The Marriage Act 1955 makes no special provisions or exemptions for Māori. However, the Births, Deaths, Marriages, and Relationships Registration Act 1995 requires that all information relating to a Maori custom marriage be recorded in a manner that allows it to be clearly ascertained that the marriage was a Maori custom marriage while other provisions of the same act make no special provision for Maori custom marriages and require that for any marriage to be registered, forms supplied to the Registrar must be signed by each spouse, the celebrant, and two witnesses.

==Age of consent to marriage==
English common law applicable in New Zealand from 1840 allowed girls to marry at 12, and boys at 14, however, such young marriages were rare and persons under the age of twenty-one required the consent of their father, guardian in the absence of a father, or mother in the absence of a father or guardian. In 1933, the minimum age of marriage for both men and women was raised to 16 with the consent of a parent or guardian required for those under 21. Following the passing of the Age of Majority Act 1970 those over 20 did not require the consent of a parent or guardian from 1 January 1971. Consent of a parent or guardian was subsequently restricted to those aged 16 or 17 by the Marriage Amendment Act 2005 and from 14 August 2018, the consent of a parent or guardian was replaced with the consent of a Family Court Judge in order to prevent forced marriages.

==Forced marriage==

In some cultures, the tradition of forced marriage is practised and this occurs to a small degree in New Zealand. One women's support organisation reported that forced marriage makes up half of their youth work and one worker had 50 such cases over a four-year period.

In 2012, a private member's bill, the Marriage (Court Consent to Marriage of Minors) Amendment Bill, was submitted by National Party MP Jackie Blue to address the problem of forced marriages of 16- and 17-year-olds.

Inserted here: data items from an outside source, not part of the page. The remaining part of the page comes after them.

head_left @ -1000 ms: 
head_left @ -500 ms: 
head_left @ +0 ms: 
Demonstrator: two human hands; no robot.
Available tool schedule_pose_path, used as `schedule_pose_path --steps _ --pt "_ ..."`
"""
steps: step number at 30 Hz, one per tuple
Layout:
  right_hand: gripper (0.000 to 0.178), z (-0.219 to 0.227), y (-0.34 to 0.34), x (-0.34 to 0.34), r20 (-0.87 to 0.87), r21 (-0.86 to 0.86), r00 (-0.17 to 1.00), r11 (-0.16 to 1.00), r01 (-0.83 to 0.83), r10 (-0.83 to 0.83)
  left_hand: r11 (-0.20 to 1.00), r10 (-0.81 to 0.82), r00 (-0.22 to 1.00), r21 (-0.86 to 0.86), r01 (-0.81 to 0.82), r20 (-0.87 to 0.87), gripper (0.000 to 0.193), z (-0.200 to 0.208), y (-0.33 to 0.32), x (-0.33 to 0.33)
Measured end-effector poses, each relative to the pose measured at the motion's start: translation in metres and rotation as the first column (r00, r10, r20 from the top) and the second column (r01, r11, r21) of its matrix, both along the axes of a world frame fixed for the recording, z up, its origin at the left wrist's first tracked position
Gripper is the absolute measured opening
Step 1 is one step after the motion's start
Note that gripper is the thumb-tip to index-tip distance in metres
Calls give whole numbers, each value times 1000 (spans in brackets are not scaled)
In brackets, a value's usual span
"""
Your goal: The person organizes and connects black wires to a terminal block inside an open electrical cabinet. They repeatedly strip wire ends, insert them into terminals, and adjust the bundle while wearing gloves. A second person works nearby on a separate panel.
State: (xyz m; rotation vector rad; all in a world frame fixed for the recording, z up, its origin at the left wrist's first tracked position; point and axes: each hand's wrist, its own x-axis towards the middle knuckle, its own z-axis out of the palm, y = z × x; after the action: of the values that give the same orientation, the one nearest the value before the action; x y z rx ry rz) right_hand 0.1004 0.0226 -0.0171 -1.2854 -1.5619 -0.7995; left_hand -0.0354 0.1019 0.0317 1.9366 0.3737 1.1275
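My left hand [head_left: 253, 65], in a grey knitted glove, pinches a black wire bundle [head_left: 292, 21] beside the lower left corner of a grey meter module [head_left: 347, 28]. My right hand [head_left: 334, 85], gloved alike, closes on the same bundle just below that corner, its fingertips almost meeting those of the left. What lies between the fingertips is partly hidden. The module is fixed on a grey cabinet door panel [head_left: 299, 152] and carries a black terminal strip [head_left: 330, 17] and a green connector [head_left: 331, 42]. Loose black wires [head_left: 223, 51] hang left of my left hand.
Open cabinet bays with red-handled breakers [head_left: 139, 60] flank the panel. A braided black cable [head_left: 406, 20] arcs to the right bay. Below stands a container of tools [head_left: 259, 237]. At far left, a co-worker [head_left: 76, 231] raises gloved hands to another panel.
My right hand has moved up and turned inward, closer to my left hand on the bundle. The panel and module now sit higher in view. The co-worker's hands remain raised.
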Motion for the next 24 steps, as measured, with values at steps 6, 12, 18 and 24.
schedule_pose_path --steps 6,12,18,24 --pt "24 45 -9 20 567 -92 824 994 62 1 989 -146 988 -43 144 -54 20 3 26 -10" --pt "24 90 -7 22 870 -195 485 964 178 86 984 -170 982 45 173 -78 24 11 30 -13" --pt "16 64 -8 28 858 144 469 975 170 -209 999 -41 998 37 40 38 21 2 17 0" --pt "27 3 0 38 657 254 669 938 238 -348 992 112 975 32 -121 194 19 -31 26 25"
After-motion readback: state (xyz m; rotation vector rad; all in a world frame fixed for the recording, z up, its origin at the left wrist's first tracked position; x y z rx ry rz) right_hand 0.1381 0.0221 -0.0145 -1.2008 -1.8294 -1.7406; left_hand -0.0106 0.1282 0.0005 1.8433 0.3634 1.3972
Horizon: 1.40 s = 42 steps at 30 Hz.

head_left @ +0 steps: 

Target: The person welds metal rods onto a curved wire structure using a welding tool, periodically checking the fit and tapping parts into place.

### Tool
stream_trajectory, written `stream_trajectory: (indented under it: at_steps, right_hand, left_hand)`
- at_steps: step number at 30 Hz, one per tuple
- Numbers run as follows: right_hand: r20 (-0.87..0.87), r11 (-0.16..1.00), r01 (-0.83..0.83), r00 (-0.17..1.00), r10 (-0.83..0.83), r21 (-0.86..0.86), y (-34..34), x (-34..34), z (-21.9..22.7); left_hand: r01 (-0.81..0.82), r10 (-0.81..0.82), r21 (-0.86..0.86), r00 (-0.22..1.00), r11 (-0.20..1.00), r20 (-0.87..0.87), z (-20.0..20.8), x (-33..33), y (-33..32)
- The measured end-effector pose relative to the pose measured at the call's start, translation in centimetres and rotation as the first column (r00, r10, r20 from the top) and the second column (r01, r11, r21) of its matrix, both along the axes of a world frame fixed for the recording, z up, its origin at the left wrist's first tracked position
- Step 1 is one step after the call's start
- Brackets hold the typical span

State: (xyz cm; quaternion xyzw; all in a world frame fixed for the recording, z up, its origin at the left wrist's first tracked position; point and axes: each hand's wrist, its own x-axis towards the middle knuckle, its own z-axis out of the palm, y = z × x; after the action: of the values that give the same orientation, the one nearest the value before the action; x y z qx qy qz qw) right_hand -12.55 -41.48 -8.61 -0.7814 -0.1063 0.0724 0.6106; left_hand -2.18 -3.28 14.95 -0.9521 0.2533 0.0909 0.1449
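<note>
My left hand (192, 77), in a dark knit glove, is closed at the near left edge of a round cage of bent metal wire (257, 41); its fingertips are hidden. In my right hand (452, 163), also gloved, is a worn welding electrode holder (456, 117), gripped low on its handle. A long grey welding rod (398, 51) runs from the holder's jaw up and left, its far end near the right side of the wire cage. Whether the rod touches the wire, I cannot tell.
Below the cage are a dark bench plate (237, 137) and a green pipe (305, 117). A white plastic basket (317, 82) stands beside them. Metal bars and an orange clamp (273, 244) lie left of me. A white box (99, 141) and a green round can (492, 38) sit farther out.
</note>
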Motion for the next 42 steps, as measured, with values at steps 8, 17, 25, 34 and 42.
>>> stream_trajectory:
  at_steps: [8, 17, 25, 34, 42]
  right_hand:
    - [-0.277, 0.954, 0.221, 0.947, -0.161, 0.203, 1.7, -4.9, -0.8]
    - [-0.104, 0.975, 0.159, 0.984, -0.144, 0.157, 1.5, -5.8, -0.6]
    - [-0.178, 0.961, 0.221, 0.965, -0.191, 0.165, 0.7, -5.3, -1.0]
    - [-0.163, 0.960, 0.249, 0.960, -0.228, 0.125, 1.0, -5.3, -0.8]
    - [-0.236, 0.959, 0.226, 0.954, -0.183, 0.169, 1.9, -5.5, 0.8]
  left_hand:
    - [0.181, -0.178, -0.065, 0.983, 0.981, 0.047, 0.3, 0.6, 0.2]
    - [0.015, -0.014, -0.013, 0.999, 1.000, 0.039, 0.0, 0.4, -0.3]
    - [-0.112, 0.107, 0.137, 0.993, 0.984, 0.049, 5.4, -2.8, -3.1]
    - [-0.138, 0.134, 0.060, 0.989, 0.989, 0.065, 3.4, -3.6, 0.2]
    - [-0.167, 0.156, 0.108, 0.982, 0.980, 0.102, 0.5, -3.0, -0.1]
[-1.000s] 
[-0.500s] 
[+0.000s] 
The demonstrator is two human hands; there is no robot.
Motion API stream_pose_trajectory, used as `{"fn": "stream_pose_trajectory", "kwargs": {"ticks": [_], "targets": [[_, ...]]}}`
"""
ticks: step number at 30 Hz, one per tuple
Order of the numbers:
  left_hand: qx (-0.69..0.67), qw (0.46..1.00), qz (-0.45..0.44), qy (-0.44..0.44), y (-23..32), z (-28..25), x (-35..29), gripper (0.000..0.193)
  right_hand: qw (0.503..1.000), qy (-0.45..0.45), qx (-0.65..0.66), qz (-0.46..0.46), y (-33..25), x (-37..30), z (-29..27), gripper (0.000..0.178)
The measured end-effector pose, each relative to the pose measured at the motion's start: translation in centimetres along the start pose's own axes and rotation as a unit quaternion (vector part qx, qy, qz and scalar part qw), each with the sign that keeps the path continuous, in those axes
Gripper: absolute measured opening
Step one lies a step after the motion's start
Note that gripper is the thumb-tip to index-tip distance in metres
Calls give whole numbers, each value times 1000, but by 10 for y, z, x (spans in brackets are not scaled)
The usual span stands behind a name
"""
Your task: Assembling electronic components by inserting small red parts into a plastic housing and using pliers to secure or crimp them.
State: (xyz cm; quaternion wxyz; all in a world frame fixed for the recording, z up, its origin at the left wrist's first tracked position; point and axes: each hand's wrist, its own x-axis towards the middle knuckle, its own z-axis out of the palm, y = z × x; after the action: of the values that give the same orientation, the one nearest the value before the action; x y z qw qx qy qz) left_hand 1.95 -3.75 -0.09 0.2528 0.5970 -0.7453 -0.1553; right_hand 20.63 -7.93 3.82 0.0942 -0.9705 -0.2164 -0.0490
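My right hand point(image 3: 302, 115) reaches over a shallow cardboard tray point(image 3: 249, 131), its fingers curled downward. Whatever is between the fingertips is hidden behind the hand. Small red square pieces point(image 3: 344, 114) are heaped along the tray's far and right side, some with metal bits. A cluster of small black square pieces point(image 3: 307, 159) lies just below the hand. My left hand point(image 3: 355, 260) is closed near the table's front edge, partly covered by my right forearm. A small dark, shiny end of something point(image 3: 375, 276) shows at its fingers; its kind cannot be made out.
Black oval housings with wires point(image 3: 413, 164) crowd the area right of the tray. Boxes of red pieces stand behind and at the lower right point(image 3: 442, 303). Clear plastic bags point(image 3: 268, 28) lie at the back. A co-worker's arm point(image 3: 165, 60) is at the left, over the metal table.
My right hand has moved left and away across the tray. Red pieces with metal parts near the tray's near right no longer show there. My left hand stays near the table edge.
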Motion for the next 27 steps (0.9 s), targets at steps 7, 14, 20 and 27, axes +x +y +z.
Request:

There are about 80 applications per year for marriages between 16- and 17-year-olds.
After Blue left Parliament, the bill was picked up by fellow National MP Jo Hayes and was eventually drawn from the ballot on 13 April 2017.

The bill proposed that 16 and 17-year-olds who wish to marry must apply to the Family Court for the consent of a Family Court Judge, in place of consent from a parent or guardian, and set out how the court is to consider the application. At the Select Committee stage, the bill was broadened to cover civil unions and de facto relationships in addition to marriages, and was subsequently retitled the Minors (Court Consent to Relationships) Legislation Bill. The bill passed its third reading on 8 August 2018, received Royal Assent on 13 August, and came into force on 14 August 2018.

==Legislation==
Marriages in New Zealand are allowed between any two people regardless of their sex, sexual orientation, or gender identity. Marriages must be solemnised in the presence of a Marriage Celebrant or Registrar, except for Quaker marriages, and two or more witnesses within three months of the issue of a licence and may take place at any time of the day and at any place stated on the marriage licence. The presence of a Marriage Celebrant entitled under the Marriage Act to act as a Marriage Celebrant is required at all marriages other than Quaker marriages to ensure that the requirements of the Marriage Act are met. During the solemnisation of every marriage each party must say to the other—“I AB, take you CD, to be my legal wife or husband”; or words to similar effect; or the words required by a specified body in the case of the solemnisation of a marriage in accordance with the rules and procedures of a specified body that requires different words to be used as a marriage vow.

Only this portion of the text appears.